Tout cela fait et accompli, et, ne prenant congé, ni Panza de sa femme et de ses enfants, ni don Quichotte de sa gouvernante et de sa nièce, un beau soir ils sortirent du pays sans être vus de personne, et ils cheminèrent si bien toute la nuit, qu’au point du jour ils se tinrent pour certains de n’être plus attrapés, quand même on se mettrait à leurs trousses. Sancho Panza s’en allait sur son âne, comme un patriarche, avec son bissac, son outre, et, de plus, une grande envie de se voir déjà gouverneur de l’île que son maître lui avait promise. Don Quichotte prit justement la même direction et le même chemin qu’à sa première sortie, c’est-à-dire à travers la plaine de Montiel, où il cheminait avec moins d’incommodité que la fois passée, car il était fort grand matin, et les rayons du soleil, ne frappant que de biais, ne le gênaient point encore. Sancho Panza dit alors à son maître:

«Que Votre Grâce fasse bien attention, seigneur chevalier errant, de ne point oublier ce que vous m’avez promis au sujet d’une île, car, si grande qu’elle soit, je saurai bien la gouverner.»

À quoi répondit don Quichotte:

«Il faut que tu saches, ami Sancho Panza, que ce fut un usage très-suivi par les anciens chevaliers errants de faire leurs écuyers gouverneurs des îles ou royaumes qu’ils gagnaient, et je suis bien décidé à ce qu’une si louable coutume ne se perde point par ma faute.
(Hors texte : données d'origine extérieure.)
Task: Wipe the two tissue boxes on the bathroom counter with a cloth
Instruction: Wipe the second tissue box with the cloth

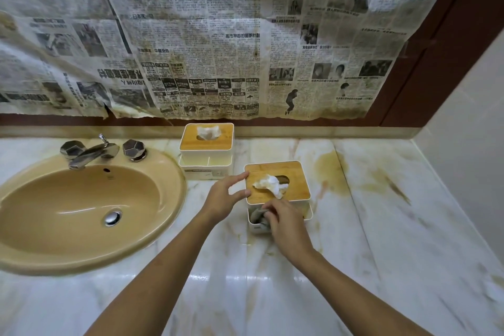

Je pense au contraire y surpasser tous les autres: car maintes fois, et même le plus souvent, ces chevaliers attendaient que leurs écuyers fussent vieux; c’est quand ceux-ci étaient rassasiés de servir et las de passer de mauvais jours et de plus mauvaises nuits, qu’on leur donnait quelque titre de comte ou pour le moins de marquis [69], avec quelque vallée ou quelque province à l’avenant; mais si nous vivons, toi et moi, il peut bien se faire qu’avant six jours je gagne un royaume fait de telle sorte qu’il en dépende quelques autres, ce qui viendrait tout à point pour te couronner roi d’un de ceux-ci. Et que cela ne t’étonne pas, car il arrive à ces chevaliers des aventures si étranges, d’une façon si peu vue et si peu prévue, que je pourrais facilement te donner encore plus que je ne te promets.

– À ce train-là, répondit Sancho Panza, si, par un de ces miracles que raconte Votre Grâce, j’allais devenir roi, Juana Gutierrez, ma ménagère, ne deviendrait rien moins que reine, et mes enfants infants.

– Qui en doute? répondit don Quichotte.

– Moi, j’en doute, répliqua Sancho; car j’imagine que, quand même Dieu ferait pleuvoir des royaumes sur la terre, aucun ne s’ajusterait bien à la tête de Mari-Gutierrez. Sachez, seigneur, qu’elle ne vaut pas deux deniers pour être reine. Comtesse lui irait mieux; encore serait-ce avec l’aide de Dieu.

– Eh bien! laisses-en le soin à Dieu, Sancho, répondit don Quichotte; il lui donnera ce qui sera le plus à sa convenance, et ne te rapetisse pas l’esprit au point de venir à te contenter d’être moins que gouverneur de province.